*** Opening Information ***

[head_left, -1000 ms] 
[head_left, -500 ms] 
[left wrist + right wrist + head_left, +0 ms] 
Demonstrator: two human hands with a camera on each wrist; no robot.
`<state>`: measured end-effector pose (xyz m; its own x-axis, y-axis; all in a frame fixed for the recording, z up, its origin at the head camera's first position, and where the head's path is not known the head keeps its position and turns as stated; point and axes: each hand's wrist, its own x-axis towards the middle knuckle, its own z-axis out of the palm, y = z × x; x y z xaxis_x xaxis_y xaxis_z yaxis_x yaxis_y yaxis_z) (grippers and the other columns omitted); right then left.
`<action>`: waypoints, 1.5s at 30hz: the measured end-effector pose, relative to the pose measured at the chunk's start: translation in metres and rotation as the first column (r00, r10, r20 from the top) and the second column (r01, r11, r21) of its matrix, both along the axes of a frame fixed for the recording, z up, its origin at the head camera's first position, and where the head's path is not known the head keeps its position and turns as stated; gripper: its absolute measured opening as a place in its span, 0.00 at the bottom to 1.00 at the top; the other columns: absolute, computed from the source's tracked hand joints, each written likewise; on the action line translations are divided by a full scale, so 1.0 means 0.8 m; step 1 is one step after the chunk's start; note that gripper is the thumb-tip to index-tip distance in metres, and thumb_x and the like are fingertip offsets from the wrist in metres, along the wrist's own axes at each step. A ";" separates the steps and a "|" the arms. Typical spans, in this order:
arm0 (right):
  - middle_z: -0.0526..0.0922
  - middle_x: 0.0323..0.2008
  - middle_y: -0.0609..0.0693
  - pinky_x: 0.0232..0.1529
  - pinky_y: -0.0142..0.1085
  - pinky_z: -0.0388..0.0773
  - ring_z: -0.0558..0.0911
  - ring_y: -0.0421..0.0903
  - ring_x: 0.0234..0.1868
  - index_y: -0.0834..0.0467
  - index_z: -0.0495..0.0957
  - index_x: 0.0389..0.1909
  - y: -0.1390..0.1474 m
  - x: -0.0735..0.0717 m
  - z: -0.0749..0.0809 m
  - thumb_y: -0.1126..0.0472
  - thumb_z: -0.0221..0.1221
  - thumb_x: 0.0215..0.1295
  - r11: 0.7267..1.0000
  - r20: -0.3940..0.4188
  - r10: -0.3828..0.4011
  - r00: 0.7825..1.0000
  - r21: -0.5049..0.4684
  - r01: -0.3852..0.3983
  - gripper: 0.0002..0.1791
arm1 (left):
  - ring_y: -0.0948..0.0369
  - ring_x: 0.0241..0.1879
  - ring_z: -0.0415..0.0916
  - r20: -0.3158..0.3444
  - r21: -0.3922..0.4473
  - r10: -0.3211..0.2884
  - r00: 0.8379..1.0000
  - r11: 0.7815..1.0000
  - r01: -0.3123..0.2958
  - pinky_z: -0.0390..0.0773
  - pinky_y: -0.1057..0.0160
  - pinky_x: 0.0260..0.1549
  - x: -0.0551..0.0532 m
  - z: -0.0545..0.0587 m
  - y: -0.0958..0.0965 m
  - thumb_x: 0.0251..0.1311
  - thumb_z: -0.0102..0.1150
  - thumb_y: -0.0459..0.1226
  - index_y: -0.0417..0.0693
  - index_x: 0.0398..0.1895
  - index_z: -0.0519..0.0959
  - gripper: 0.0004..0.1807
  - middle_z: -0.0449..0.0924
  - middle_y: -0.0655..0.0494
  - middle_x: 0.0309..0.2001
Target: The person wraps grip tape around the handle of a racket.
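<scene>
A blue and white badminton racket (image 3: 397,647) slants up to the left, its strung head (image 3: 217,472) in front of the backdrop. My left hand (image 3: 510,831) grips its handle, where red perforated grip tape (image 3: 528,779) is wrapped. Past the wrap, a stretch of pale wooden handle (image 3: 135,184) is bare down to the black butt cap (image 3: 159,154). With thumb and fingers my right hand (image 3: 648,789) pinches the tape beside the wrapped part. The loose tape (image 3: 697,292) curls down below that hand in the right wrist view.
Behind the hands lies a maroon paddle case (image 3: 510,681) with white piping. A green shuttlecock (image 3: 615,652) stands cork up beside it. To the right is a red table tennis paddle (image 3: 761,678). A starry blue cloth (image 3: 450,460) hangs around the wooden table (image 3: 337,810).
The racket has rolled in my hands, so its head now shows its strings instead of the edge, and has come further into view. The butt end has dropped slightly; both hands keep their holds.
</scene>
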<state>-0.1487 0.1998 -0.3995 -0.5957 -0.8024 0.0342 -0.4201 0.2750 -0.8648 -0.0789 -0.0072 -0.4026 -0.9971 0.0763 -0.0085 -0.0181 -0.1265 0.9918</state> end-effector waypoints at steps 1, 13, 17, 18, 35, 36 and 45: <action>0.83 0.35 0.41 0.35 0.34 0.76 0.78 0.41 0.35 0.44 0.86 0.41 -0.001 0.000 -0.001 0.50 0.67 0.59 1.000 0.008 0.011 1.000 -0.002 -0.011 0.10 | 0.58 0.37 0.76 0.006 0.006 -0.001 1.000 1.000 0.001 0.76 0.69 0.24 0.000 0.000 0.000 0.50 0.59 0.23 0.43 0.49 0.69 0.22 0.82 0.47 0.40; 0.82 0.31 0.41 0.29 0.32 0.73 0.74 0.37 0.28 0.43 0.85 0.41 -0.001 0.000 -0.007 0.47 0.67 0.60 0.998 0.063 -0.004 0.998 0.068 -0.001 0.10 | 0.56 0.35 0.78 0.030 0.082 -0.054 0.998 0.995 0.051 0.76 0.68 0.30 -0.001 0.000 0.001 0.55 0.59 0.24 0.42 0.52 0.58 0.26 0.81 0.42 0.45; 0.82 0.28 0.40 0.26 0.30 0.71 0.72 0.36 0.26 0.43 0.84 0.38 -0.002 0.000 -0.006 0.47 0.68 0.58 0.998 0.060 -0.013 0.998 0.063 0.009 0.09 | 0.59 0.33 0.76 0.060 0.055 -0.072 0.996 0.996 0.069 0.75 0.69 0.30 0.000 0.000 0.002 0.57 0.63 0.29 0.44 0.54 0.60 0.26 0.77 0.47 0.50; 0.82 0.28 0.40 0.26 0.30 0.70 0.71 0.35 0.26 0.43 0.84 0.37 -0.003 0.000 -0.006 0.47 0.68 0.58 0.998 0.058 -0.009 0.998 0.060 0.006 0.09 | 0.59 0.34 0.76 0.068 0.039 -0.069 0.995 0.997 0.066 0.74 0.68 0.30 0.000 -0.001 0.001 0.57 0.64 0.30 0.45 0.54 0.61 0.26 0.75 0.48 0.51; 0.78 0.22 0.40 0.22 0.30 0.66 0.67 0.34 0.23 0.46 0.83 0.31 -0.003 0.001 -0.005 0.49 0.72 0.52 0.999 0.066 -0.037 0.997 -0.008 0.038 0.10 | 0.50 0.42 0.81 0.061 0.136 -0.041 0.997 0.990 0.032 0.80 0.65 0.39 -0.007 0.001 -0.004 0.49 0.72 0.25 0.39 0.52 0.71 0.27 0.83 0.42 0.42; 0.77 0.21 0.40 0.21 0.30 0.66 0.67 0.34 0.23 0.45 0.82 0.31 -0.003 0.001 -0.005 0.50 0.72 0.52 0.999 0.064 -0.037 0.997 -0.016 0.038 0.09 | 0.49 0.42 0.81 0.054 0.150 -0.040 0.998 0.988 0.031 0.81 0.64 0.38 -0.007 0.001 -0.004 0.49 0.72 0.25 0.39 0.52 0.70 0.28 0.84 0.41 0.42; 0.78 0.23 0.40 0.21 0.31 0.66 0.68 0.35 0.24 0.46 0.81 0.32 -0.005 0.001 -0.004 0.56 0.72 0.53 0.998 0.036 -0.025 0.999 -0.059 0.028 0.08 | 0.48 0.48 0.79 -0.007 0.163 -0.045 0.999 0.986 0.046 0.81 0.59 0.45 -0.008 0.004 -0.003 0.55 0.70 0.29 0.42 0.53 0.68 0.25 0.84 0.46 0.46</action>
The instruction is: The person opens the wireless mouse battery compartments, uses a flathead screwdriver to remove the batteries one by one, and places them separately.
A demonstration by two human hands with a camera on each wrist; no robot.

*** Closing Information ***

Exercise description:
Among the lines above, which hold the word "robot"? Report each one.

Task result:
Demonstrator: two human hands with a camera on each wrist; no robot.
A demonstration by two human hands with a camera on each wrist; no robot.

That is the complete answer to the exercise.